Delitto di Serena, il pool della difesa: «Evitate di fare appello, trovate l'assassino»

Mercoledì 8 Febbraio 2023 di Vincenzo Caramadre
Delitto di Serena, il pool della difesa: «Evitate di fare appello, trovate l'assassino»


«Indagate altrove per trovare l'assassino di Serena Mollicone». E' questo il messaggio-appello che arriva all'indomani del deposito delle motivazioni della sentenza con la quale il 15 luglio scorso sono stati assolti Franco, Marco, Anna Maria Mottola e i due carabinieri Francesco Suprano e Vincenzo Quatrale. Ieri mattina c'è stata una conferenza stampa al palazzo della cultura di Cassino del pool della difesa Mottola (avvocati Francesco Germani, Mauro Marsella, Enrico Meta e il portavoce Carmelo Lavorino). Assente la famiglia Mottola. «Vogliono stare tranquilli, semplicemente non amano stare sotto i riflettori», ha spiegato in apertura il criminologo Lavorino.
«Questo incontro con la stampa è stato indetto per spiegare che nella sentenza sono stati accolti tutti gli elementi del pool di difesa: la porta non è l'arma del delitto, Tuzi è inattendibile e il maresciallo Mottola non ha commesso depistaggi», ha spiegato il criminologo.

Chiaro è stato poi il messaggio alla procura: «Non si perda altro tempo, si eviti l'appello si vada oltre la famiglia Mottola e ci si metta a lavoro per trovare l'assassino».

IL DNA
Ma perché indagare oltre, dopo 22 anni dall'omicidio, e non appellare la sentenza? «Ci sono - è stato spiegato dal pool - tracce scientifiche riconducibili a terze persone rimaste ignote, occorre un'analisi criminalistica per dare un nome e un volto, ammesso che sia ancora in vita, a colui il quale ha lasciato quelle tracce». Anche nelle motivazioni della sentenza (a pagina 231), si richiamano le impronte digitali e un dna, trovato sul nastro che bloccavano le mani e le gambe di Serena. Sono le tracce dattiloscopiche (impronte digitali), rinominate 15A, 15B e 18A, da una delle quali è stato anche estratto un profilo genetico misto.

IL LUOGO DELL'OMICIDIO
«Oltre ad affermare che la porta non è l'arma del delitto, la corte ha detto chiaramente che Serena Mollicone non è mai entrata in caserma», ha spiegato l'avvocato Germani. A questo aspetto è stato collegato poi l'elemento fondamentale del processo: la rivelazione choc di Tuzi sull'ingresso della ragazza in caserma la mattina del primo giugno 2001. «Tuzi - ha detto l'avvocato Marsella - non ha mai affermato di aver visto entrata Serena in caserma, se le sue dichiarazioni fossero state interpretate nella giusta direzione questo processo non sarebbe mai nato. Ma sono felice, con questa sentenza è stata riaffermata la certezza del diritto e il principio dello stato di diritto pilastro della nostra civiltà giuridica. Sono 14 anni che le indagini ruotano intorno alla famiglia Mottola, ora, con questa sentenza, non crediamo che ci siano i margini per l'appello». L'avvocato Meta ha invece spiegato come «le risultanze giuridiche siano state inquadrate nell'ambito dell'assoluzione per insufficienza di prove.

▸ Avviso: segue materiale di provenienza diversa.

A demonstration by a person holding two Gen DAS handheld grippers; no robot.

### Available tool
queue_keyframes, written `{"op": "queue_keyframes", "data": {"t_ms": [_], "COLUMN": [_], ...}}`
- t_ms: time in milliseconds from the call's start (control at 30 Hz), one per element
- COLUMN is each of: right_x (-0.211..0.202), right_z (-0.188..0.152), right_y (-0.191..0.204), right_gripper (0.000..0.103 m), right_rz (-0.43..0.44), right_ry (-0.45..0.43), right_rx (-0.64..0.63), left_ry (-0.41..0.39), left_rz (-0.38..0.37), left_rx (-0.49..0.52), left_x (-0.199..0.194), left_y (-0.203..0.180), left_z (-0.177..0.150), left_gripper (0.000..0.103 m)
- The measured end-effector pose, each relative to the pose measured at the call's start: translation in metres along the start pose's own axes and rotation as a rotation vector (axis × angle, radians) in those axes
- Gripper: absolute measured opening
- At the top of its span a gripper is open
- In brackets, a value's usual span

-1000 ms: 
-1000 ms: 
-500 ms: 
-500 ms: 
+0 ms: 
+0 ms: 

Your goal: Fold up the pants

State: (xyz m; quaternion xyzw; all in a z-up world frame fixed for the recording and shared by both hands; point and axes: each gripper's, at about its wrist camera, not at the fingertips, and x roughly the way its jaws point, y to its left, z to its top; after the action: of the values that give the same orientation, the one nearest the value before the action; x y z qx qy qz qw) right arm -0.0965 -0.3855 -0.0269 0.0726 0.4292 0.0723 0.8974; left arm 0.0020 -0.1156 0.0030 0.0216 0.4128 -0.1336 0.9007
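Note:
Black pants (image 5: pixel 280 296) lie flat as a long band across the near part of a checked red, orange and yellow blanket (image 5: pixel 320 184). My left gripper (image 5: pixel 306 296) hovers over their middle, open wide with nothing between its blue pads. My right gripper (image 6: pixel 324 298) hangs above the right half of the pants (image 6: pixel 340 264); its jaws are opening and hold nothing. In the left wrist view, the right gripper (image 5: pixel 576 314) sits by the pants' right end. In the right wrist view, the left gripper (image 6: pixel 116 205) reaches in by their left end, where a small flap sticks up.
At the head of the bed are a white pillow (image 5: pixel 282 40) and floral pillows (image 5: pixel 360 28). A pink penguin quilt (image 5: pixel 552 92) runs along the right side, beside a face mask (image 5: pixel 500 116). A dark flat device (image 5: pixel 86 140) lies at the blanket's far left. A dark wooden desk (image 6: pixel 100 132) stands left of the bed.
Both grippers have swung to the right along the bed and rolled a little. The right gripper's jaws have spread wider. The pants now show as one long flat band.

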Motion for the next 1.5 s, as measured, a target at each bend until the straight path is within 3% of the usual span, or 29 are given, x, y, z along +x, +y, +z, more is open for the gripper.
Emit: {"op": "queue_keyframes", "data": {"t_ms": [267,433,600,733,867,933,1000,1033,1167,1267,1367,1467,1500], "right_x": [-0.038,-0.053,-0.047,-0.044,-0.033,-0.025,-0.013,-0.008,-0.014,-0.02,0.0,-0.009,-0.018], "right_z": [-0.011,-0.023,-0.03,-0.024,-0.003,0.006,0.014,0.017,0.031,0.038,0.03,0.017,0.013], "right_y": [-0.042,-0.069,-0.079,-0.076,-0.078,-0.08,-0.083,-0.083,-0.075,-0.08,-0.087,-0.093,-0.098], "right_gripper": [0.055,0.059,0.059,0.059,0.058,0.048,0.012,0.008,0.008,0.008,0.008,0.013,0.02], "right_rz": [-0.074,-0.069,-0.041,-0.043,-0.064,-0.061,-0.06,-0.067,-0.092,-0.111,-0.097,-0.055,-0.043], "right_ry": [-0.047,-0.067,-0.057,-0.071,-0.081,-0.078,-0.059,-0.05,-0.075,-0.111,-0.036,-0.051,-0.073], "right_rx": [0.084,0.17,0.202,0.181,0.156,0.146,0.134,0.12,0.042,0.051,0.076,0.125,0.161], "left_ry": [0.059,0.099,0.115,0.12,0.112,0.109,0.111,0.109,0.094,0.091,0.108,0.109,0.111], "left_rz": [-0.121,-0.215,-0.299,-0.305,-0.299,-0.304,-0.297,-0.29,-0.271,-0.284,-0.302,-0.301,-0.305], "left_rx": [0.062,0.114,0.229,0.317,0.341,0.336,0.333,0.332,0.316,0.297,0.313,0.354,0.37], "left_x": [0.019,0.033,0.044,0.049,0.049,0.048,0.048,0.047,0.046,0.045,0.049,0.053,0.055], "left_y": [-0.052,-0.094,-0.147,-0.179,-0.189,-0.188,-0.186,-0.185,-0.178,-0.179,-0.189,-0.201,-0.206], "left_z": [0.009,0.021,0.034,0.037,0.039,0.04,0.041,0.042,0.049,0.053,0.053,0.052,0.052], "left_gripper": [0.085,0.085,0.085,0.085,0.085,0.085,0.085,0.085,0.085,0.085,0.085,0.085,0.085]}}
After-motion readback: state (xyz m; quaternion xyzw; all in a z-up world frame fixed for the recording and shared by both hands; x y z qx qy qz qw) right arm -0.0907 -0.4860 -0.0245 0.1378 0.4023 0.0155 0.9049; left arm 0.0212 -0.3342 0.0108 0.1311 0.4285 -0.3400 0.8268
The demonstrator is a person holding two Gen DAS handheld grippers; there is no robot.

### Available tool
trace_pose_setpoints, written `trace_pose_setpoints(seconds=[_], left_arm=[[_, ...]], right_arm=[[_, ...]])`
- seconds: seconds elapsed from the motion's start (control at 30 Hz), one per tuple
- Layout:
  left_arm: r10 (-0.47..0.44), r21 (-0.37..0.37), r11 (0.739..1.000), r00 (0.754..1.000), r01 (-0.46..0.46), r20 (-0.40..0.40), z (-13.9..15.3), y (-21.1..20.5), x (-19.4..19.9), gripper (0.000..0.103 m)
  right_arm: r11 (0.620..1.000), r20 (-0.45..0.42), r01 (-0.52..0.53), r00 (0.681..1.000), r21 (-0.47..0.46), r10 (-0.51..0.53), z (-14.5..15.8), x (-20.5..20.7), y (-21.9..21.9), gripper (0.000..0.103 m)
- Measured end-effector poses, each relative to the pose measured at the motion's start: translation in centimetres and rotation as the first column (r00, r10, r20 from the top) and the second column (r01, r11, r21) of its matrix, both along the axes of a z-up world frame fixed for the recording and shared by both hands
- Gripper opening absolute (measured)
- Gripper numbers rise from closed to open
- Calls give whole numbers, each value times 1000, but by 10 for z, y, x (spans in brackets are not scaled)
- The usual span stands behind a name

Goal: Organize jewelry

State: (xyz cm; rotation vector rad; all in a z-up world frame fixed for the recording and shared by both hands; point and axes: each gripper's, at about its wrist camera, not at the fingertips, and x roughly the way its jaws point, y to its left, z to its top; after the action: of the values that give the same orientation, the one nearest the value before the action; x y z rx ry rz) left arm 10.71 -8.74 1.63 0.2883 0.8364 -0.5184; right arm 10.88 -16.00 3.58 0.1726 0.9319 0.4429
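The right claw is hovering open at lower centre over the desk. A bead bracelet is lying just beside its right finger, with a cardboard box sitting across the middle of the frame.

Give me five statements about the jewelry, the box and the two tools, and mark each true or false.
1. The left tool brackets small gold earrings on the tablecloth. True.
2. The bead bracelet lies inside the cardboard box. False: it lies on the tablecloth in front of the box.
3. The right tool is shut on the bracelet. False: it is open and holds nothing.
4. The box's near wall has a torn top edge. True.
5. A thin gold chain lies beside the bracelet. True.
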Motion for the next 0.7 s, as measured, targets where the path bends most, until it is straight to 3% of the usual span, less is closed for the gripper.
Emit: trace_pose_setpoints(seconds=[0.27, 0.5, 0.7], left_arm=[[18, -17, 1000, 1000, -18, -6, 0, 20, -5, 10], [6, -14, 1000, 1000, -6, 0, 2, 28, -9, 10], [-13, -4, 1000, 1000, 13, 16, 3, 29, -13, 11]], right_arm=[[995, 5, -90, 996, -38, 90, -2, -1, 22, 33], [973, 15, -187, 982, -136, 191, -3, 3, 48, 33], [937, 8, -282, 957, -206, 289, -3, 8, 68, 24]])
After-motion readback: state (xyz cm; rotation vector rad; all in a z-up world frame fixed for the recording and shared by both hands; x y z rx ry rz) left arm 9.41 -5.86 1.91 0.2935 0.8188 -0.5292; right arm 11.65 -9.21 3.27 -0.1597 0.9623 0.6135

Leggendo la sentenza - ha aggiunto - si comprende, però, come sono più gli elementi a discarico per gli imputati che gli indizi nei loro confronti, su tutti mancano tracce scientifiche (dna e impronte) riconducibili alla famiglia Mottola». Francesco Germani, legale storico dell'ex maresciallo Mottola ha rivolto un invito: «Riabilitate il maresciallo, per tutti questi anni è stato dipinto come un infingardo, un traditore della divisa che ha indossato. La sentenza rende onore a lui, alla divisa e all'Arma dei carabinieri perché Serena non è mai entrata in quella caserma», ha concluso.